**Required work**. Copy out each line containing "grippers" from the entries below.

(Saved entries)

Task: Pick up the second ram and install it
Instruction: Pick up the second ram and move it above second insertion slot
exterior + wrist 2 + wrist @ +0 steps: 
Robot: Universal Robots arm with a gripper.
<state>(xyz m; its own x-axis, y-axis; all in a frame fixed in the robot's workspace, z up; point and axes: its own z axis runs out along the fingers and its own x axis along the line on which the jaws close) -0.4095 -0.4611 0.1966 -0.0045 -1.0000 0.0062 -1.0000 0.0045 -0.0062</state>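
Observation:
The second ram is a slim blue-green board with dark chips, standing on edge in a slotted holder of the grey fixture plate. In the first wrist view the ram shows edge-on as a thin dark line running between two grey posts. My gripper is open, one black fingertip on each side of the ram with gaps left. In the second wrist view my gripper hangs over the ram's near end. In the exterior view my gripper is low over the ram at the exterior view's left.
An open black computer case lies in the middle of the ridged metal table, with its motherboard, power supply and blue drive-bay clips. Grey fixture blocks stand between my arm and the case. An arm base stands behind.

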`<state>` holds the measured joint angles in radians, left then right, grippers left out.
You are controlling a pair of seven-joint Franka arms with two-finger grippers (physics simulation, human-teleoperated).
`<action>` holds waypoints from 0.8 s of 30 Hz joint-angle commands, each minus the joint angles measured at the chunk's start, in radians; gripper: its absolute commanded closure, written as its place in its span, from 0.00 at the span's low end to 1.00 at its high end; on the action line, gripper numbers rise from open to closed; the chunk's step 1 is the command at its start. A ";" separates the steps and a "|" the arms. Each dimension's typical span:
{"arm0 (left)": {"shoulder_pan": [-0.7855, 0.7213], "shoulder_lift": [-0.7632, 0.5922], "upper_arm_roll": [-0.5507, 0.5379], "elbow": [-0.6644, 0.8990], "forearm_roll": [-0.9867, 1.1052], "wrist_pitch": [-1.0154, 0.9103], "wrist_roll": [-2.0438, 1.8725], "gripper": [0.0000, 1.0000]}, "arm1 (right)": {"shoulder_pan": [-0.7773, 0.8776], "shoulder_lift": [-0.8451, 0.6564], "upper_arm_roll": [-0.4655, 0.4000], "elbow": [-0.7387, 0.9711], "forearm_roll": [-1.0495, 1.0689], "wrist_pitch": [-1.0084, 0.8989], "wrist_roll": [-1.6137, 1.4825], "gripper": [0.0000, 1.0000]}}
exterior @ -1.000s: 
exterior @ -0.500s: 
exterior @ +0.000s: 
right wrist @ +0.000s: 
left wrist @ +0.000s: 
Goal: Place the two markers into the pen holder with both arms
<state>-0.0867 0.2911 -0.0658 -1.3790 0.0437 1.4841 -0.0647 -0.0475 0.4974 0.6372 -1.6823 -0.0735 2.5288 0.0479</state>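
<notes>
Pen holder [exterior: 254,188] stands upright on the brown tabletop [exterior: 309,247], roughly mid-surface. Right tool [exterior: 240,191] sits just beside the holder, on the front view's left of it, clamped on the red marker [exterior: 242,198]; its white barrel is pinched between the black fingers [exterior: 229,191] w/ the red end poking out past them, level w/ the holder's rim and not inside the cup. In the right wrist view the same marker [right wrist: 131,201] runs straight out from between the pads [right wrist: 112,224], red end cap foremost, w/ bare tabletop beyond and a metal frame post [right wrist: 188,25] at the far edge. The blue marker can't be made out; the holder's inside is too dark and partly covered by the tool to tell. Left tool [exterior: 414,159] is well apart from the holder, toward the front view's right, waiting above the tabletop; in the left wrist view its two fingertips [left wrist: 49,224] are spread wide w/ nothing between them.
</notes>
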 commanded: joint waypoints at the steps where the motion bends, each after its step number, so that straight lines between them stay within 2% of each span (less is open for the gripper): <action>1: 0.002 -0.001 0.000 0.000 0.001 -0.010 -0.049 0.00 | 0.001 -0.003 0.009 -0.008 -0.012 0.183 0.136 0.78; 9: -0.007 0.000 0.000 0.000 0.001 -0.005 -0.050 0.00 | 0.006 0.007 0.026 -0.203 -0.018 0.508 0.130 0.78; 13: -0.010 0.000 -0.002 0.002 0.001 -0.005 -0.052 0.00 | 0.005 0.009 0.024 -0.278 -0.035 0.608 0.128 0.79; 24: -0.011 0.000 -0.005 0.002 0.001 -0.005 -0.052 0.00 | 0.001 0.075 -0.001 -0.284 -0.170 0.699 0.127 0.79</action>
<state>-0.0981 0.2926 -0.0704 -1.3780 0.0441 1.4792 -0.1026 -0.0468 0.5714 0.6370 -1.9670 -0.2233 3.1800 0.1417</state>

**Solved problem**.
`<state>` holds the measured joint angles in radians, left then right, grippers left out.
You are controlling a pair of seven-joint Franka arms with two-finger grippers (physics simulation, human-teleoperated).

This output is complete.